DER BERLINALE-ERÖFFNUNGS-FILM: TUAN YUAN

Falls der Film "Tuan Yuan" des chinesichen Regisseurs Wang Quan´an einen tieferen Sinn haben sollte, kann es sich nur um die alte deutsche Bauernweisheit handeln: Essen und Trinken hält Leib und Seele zusammen.


Vor mehr als fünfzig Jahren hatte sich das Liebespaar aus Shanghai trennen müssen: Er gehörte zu den nationalistischen Truppen, die vor der Roten Armee das Weite suchen mussten und nach Taiwan flüchteten. Sie gehörte zu ihm, blieb aber auf dem Festland und arrangierte sich: Mit einem Unteroffizier der kommunistischen Armee gründete sie eine neue Familie. Nun kommt der Geliebte zurück und hätte sie gerne mit sich genommen, auf die reichere und feindliche Insel. Die Bilder des Films sind auf der Guckkasten-Bühne entstanden, die Dialoge im Radio, aber wenn es schon den Riechfilm gäbe, dann wäre das Kino erfüllt von all den schönen Gerüchen, denn im Film wird gekocht und lecker eingekauft und eingekauft und lecker gekocht.
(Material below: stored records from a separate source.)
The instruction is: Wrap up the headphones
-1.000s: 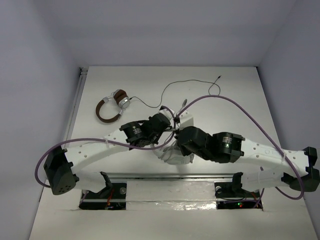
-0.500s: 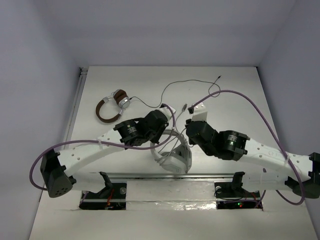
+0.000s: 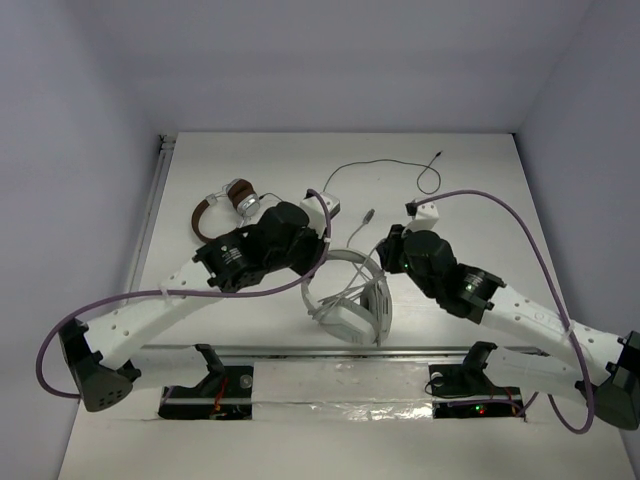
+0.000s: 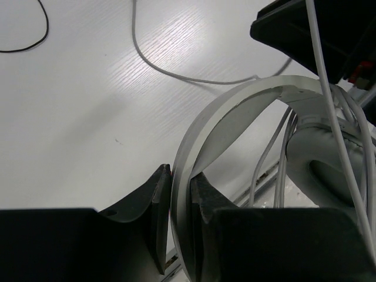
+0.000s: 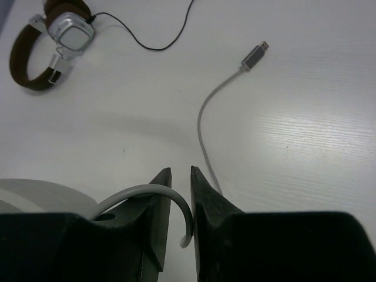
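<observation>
Top external view: the headphones (image 3: 348, 305) sit at 6 o'clock of the table (image 3: 480, 180) centre, headband (image 4: 235, 100) clamped in the left gripper (image 4: 181, 176). The right gripper (image 5: 180, 176) (jaws slightly apart, cable (image 5: 200, 123) loose between them) is nearer the cable's free length, which runs toward 1 o'clock in its wrist view.

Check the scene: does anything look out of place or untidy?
The headphones are only partly wrapped: a few turns of grey cable cross the headband, while the rest trails loose over the table to its plug. Nothing looks damaged or spilled.
</observation>
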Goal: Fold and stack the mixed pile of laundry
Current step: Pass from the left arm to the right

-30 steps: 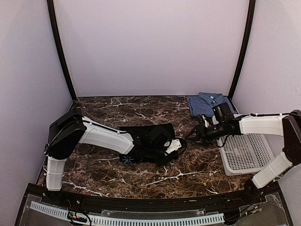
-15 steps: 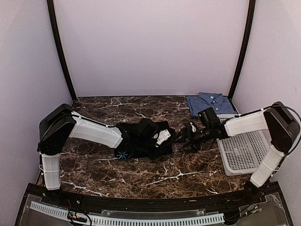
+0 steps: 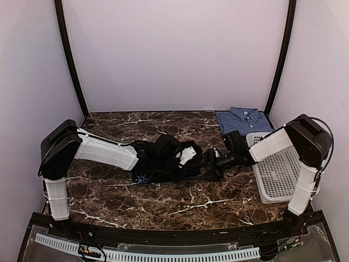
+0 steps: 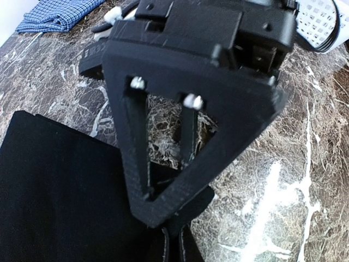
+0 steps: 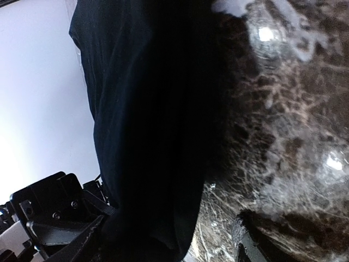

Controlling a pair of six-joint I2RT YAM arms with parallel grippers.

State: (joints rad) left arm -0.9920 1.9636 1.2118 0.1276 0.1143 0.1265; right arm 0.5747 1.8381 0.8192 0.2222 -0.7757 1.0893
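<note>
The marble table (image 3: 109,191) carries everything, with the white basket (image 3: 283,180) at its right edge. The black garment (image 3: 158,170) lies left of the basket as a partly folded slab, and its basket-side edge is lifted off the stone. The checked shirt (image 3: 242,120) sits folded just behind the basket's far corner.

I judge the step in hand to be a two-handed fold of the black garment. To do it well, the second grip should land on the same lifted edge, a little apart from the first, and bite through every layer. Both arms should then carry the edge over level and together — so the crease runs straight and the cloth beneath does not drag towards the basket. With cloth this limp, low and slow is the safer way.

The left gripper (image 3: 195,160) is clamped tight on that lifted edge. The right gripper (image 3: 211,164), reaching out from the basket's side, has its jaws spread wide — black cloth hangs between them but is not pinched, so it holds nothing.
</note>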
Ansonsten nehmen es die Chinesen (im Film) eher praktisch: Ja wenn sie denn nach Taiwan will, sagt der aktuelle Mann, dann soll der ehemalige sie doch mitnehmen. Es geht nachher anders aus, aber wer will das wirklich wissen?
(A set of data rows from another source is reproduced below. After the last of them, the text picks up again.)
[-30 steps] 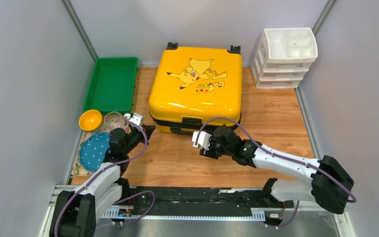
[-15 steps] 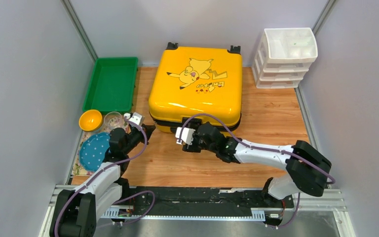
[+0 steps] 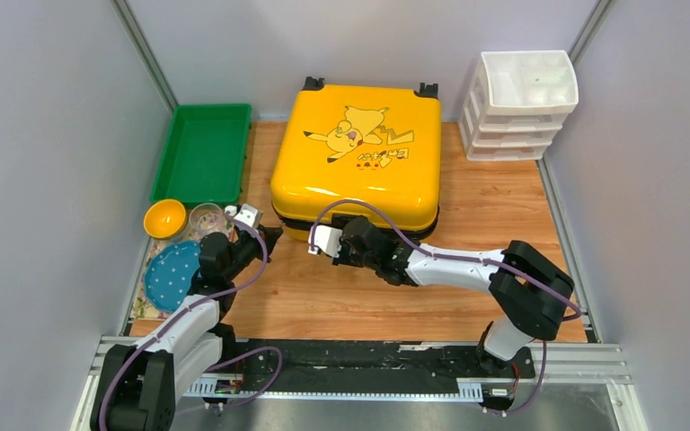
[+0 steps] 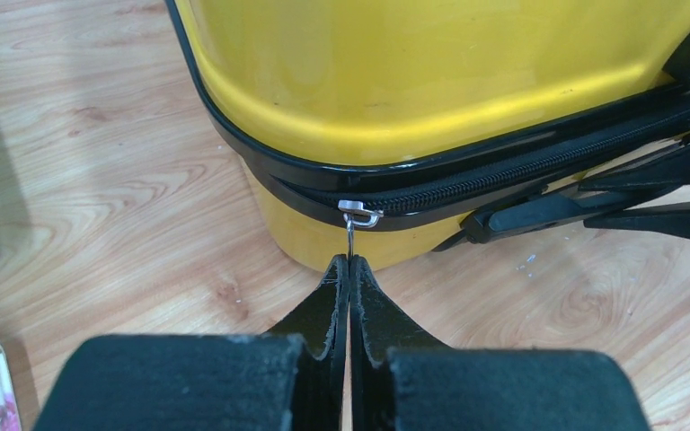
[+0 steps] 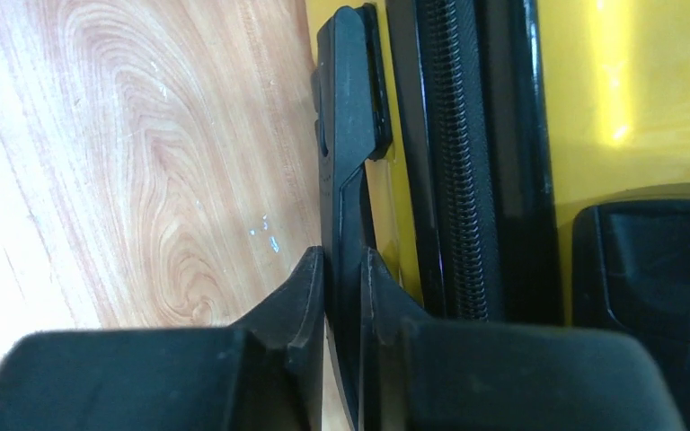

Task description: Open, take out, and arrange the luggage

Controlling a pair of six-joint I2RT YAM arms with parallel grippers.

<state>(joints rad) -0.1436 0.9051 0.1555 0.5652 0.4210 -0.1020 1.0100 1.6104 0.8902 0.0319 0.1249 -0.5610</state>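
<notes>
Yellow and glossy, the hard-shell suitcase [image 3: 355,148] with its Pikachu print lies flat and zipped on the wooden table [image 4: 99,180], directly ahead of both arms, wheels on the side farthest from them.

The left gripper [image 4: 349,269] is clenched tight, its black fingers pressed together on the thin metal zip pull [image 4: 349,238]. The pull hangs from the slider [image 4: 359,215] just beyond the fingertips, at the rounded near-left corner of the shell. From there the black zip track [image 4: 521,171] runs off to this gripper's right.

The right gripper [image 5: 341,269] is pinched on the suitcase's black carry handle [image 5: 346,117], one finger on each side of the flat bar. The bar reaches forward past the tips, the zip coil [image 5: 454,162] running along just to its right.

An orange bowl [image 3: 164,218] and a clear glass [image 3: 205,217] sit just left of the left gripper, and a blue dotted plate [image 3: 172,274] lies beside its wrist. A green tray [image 3: 202,151] lies farther ahead on the left. A white drawer unit [image 3: 519,103] stands well beyond the right gripper, ahead and to its right.
</notes>
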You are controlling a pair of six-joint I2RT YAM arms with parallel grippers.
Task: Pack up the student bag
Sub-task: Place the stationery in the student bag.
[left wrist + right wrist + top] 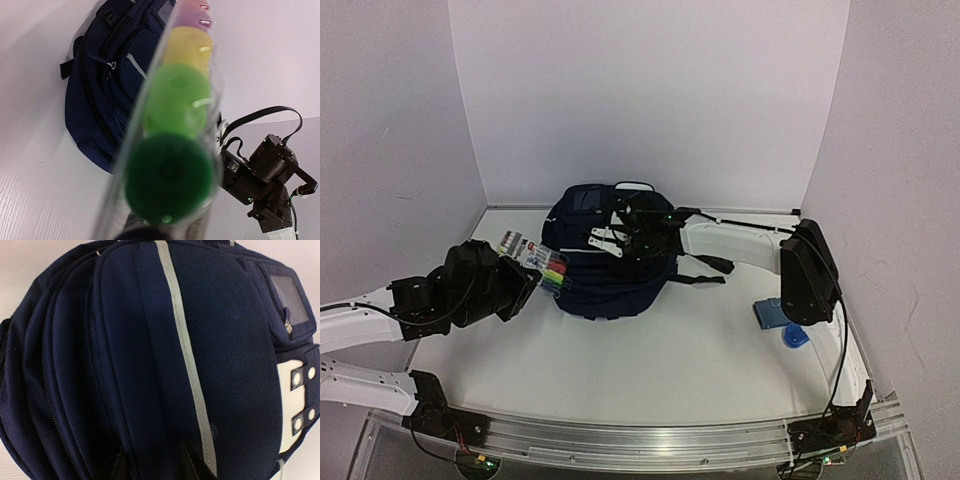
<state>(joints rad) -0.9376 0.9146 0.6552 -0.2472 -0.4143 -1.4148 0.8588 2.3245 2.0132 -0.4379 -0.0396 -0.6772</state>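
Observation:
The student bag (610, 270), navy with thin white stripes, lies in the middle of the table. My left gripper (525, 277) is shut on a clear pack of coloured markers (538, 260) and holds it at the bag's left edge. In the left wrist view the pack (172, 140) fills the middle, green caps nearest, with the bag (100, 85) behind it. My right gripper (635, 240) is on top of the bag. In the right wrist view its fingers (120, 466) pinch a fold of the bag (150, 365) beside a white stripe.
A small blue pouch (772, 312) and a blue object (796, 337) lie at the right, beside the right arm. The bag's dark strap (705, 263) trails to the right. White walls close in the back and sides.

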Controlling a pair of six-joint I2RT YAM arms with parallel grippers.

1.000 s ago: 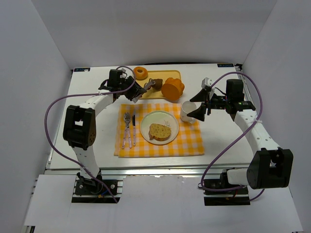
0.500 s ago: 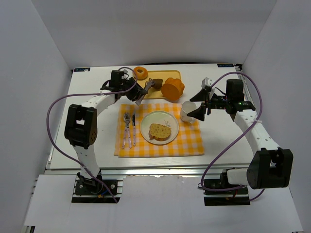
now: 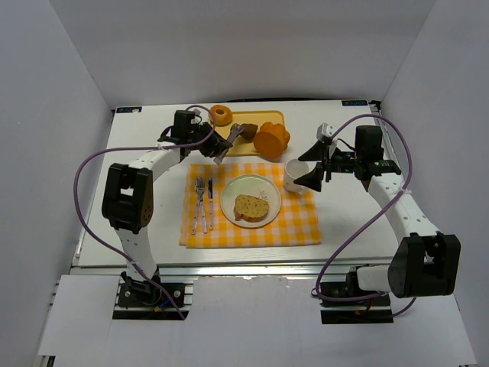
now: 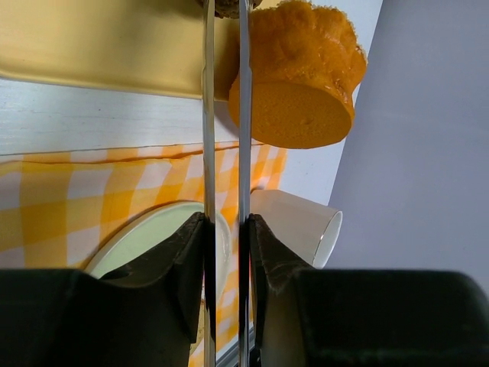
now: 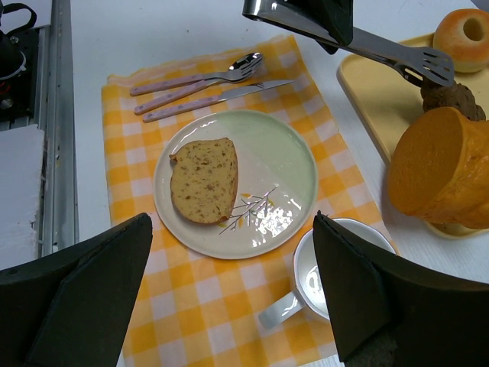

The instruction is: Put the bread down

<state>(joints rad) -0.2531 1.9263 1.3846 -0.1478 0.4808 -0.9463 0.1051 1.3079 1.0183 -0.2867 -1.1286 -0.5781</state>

Zu gerne wüsste man, was die Berlinale-Oberen geraucht haben, als sie ausgerechnet dieses Werk zum Eröffnungsfilm des Wettbewerbs machten. Eingeweihte sagen es war ein Versehen, er sollte eigentlich die Reihe "Kulinarisches Kino" eröffnen, dann sei man zum Chinesen gegangen, habe ordentlich Reiswein getrunken und irgendwie alles durcheinandergebracht. Aber trösten kann das niemanden.